Would you transcribe all of the entries that follow, word for word?

EXERCISE MATERIALS Block Start

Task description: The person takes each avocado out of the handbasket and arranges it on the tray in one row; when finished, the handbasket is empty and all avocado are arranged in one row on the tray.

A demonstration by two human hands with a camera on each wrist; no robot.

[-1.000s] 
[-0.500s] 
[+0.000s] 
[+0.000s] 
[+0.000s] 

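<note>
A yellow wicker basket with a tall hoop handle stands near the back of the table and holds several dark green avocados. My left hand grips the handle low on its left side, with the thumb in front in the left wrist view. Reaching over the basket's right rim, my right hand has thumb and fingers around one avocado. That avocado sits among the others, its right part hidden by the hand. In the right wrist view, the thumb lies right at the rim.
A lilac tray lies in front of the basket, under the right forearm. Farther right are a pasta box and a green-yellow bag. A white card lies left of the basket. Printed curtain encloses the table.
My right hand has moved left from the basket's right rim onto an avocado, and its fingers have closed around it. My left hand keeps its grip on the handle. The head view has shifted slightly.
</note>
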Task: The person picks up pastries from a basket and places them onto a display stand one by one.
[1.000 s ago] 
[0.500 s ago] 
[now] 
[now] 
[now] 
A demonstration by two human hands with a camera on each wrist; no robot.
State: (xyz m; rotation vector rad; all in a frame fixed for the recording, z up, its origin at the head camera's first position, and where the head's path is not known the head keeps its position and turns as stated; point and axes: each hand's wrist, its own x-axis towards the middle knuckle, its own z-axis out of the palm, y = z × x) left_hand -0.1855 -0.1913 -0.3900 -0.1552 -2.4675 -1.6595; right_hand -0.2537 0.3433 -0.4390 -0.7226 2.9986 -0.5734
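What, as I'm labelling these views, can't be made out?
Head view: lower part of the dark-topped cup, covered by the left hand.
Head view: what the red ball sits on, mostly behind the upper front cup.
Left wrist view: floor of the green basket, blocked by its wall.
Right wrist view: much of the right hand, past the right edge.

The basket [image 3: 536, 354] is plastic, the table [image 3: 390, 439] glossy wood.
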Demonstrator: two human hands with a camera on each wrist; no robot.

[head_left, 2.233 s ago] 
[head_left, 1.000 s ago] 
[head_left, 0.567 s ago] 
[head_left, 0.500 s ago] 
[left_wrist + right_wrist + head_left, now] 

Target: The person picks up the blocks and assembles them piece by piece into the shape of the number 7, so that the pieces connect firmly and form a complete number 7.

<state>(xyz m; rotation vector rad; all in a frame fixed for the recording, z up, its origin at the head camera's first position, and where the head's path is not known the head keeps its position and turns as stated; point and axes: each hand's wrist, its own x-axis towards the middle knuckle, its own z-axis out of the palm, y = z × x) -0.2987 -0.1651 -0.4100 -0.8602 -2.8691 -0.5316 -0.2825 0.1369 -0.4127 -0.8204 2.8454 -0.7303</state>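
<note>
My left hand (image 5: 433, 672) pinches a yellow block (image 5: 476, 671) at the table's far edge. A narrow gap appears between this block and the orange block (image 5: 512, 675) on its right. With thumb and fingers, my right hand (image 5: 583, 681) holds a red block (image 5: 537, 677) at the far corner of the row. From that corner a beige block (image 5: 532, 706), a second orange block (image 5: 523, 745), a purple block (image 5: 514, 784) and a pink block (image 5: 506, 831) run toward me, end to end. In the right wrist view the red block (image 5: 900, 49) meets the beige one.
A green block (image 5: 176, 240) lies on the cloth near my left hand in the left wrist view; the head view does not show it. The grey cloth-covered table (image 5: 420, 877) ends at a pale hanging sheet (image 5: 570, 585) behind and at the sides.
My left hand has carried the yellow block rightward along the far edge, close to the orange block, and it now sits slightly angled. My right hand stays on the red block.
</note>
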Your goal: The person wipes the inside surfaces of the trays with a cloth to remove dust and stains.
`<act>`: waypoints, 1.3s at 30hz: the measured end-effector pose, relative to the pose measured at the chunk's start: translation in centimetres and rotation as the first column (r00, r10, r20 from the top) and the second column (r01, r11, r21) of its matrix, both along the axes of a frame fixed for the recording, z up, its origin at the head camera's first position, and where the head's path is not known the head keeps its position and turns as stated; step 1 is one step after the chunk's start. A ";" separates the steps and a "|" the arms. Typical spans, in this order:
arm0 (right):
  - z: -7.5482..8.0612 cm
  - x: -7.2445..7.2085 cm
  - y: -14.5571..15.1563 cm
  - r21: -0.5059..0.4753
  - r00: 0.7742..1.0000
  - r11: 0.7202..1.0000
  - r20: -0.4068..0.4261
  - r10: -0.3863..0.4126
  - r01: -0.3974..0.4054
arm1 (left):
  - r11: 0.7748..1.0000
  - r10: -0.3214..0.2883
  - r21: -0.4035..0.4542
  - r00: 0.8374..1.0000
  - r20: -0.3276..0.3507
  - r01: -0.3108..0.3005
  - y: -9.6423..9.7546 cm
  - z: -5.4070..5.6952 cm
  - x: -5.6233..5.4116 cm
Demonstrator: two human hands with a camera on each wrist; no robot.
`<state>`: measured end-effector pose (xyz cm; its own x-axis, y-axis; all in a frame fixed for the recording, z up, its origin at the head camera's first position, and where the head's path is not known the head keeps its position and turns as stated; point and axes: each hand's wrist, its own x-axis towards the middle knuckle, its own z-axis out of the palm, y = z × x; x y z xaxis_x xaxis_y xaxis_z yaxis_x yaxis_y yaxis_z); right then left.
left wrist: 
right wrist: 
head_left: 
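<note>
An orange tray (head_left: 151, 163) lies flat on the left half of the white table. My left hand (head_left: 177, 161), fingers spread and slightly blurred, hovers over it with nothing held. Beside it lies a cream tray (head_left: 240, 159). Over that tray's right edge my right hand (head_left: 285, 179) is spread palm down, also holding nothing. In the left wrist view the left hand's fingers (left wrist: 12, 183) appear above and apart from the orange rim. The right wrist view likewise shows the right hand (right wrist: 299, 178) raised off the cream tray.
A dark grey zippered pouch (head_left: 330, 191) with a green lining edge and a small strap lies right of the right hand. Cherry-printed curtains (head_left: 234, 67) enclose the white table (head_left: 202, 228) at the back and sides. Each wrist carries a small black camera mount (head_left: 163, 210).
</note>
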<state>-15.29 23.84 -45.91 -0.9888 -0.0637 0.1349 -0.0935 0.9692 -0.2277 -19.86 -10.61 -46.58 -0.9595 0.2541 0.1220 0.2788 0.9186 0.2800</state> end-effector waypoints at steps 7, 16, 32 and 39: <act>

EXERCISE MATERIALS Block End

(RESPONSE FOR THIS EXERCISE)
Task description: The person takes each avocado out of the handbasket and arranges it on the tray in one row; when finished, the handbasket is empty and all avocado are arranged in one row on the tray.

A demonstration by two human hands with a camera on each wrist; no robot.

[-1.000s] 
[-0.500s] 
[+0.000s] 
[+0.000s] 
[+0.000s] 

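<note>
A yellow wicker basket with a tall hoop handle stands near the back of the table and holds several dark green avocados. My left hand grips the handle low on its left side, with the thumb in front in the left wrist view. Reaching over the basket's right rim, my right hand has thumb and fingers around one avocado. That avocado sits among the others, its right part hidden by the hand. In the right wrist view, the thumb lies right at the rim.
A lilac tray lies in front of the basket, under the right forearm. Farther right are a pasta box and a green-yellow bag. A white card lies left of the basket. Printed curtain encloses the table.
My right hand has moved left from the basket's right rim onto an avocado, and its fingers have closed around it. My left hand keeps its grip on the handle. The head view has shifted slightly.
</note>
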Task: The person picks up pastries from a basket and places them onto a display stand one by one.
[1.000 s ago] 
[0.500 s ago] 
[now] 
[now] 
[now] 
A demonstration by two human hands with a camera on each wrist; no robot.
State: (xyz m; rotation vector rad; all in a frame fixed for the recording, z up, its origin at the head camera's first position, and where the head's path is not known the head keeps its position and turns as stated; point and axes: each hand's wrist, its own x-axis towards the middle knuckle, its own z-axis out of the palm, y = z × x) left_hand -0.1855 -0.1913 -0.3900 -0.1552 -2.4675 -1.6595; right_hand -0.2537 0.3433 -0.4390 -0.7226 2.9986 -0.5734
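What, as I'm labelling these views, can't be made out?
Head view: lower part of the dark-topped cup, covered by the left hand.
Head view: what the red ball sits on, mostly behind the upper front cup.
Left wrist view: floor of the green basket, blocked by its wall.
Right wrist view: much of the right hand, past the right edge.

The basket [image 3: 536, 354] is plastic, the table [image 3: 390, 439] glossy wood.
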Demonstrator: two human hands with a camera on each wrist; no robot.

[head_left, 2.233 s ago] 
[head_left, 1.000 s ago] 
[head_left, 0.567 s ago] 
[head_left, 0.500 s ago] 
[left_wrist + right_wrist + head_left, now] 

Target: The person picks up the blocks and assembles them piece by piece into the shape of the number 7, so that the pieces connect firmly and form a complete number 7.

<state>(xyz m; rotation vector rad; all in a frame fixed for the recording, z up, its origin at the head camera's first position, and where the head's path is not known the head keeps its position and turns as stated; point and axes: each hand's wrist, its own x-axis towards the middle knuckle, its own z-axis out of the palm, y = z × x) -0.2987 -0.1651 -0.4100 -0.8602 -2.8691 -0.5316 -0.2825 0.1369 -0.4127 -0.8204 2.8454 -0.7303</state>
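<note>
My left hand (image 5: 433, 672) pinches a yellow block (image 5: 476, 671) at the table's far edge. A narrow gap appears between this block and the orange block (image 5: 512, 675) on its right. With thumb and fingers, my right hand (image 5: 583, 681) holds a red block (image 5: 537, 677) at the far corner of the row. From that corner a beige block (image 5: 532, 706), a second orange block (image 5: 523, 745), a purple block (image 5: 514, 784) and a pink block (image 5: 506, 831) run toward me, end to end. In the right wrist view the red block (image 5: 900, 49) meets the beige one.
A green block (image 5: 176, 240) lies on the cloth near my left hand in the left wrist view; the head view does not show it. The grey cloth-covered table (image 5: 420, 877) ends at a pale hanging sheet (image 5: 570, 585) behind and at the sides.
My left hand has carried the yellow block rightward along the far edge, close to the orange block, and it now sits slightly angled. My right hand stays on the red block.
</note>
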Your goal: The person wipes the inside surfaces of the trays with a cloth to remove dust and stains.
`<act>`: waypoints, 1.3s at 30hz: the measured end-effector pose, relative to the pose measured at the chunk's start: translation in centimetres and rotation as the first column (r00, r10, r20 from the top) and the second column (r01, r11, r21) of its matrix, both along the axes of a frame fixed for the recording, z up, its origin at the head camera's first position, and where the head's path is not known the head keeps its position and turns as stated; step 1 is one step after the chunk's start. A ";" separates the steps and a "|" the arms. Typical spans, in this order:
arm0 (right):
  - z: -7.5482..8.0612 cm
  - x: -7.2445..7.2085 cm
  - y: -14.5571..15.1563 cm
  - r21: -0.5059..0.4753
  - r00: 0.7742..1.0000
  - r11: 0.7202..1.0000
  - r20: -0.4068..0.4261
  - r10: -0.3863..0.4126
  - r01: -0.3974..0.4054
arm1 (left):
  - r11: 0.7748..1.0000
  - r10: -0.3214..0.2883
  - r21: -0.4035..0.4542
  - r00: 0.8374..1.0000
  - r20: -0.3276..0.3507
  - r01: -0.3108..0.3005
  - y: -9.6423..9.7546 cm
  - z: -5.4070..5.6952 cm
  - x: -5.6233..5.4116 cm
Demonstrator: two human hands with a camera on each wrist; no robot.
`<state>`: measured end-effector pose (xyz cm; its own x-axis, y-axis; all in a frame fixed for the recording, z up, its origin at the head camera's first position, and where the head's path is not known the head keeps its position and turns as stated; point and axes: each hand's wrist, its own x-axis towards the middle knuckle, its own z-axis out of the palm, y = z × x; x y z xaxis_x xaxis_y xaxis_z yaxis_x yaxis_y yaxis_z); right then left.
left wrist: 
right wrist: 
head_left: 
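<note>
An orange tray (head_left: 151, 163) lies flat on the left half of the white table. My left hand (head_left: 177, 161), fingers spread and slightly blurred, hovers over it with nothing held. Beside it lies a cream tray (head_left: 240, 159). Over that tray's right edge my right hand (head_left: 285, 179) is spread palm down, also holding nothing. In the left wrist view the left hand's fingers (left wrist: 12, 183) appear above and apart from the orange rim. The right wrist view likewise shows the right hand (right wrist: 299, 178) raised off the cream tray.
A dark grey zippered pouch (head_left: 330, 191) with a green lining edge and a small strap lies right of the right hand. Cherry-printed curtains (head_left: 234, 67) enclose the white table (head_left: 202, 228) at the back and sides. Each wrist carries a small black camera mount (head_left: 163, 210).
</note>
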<state>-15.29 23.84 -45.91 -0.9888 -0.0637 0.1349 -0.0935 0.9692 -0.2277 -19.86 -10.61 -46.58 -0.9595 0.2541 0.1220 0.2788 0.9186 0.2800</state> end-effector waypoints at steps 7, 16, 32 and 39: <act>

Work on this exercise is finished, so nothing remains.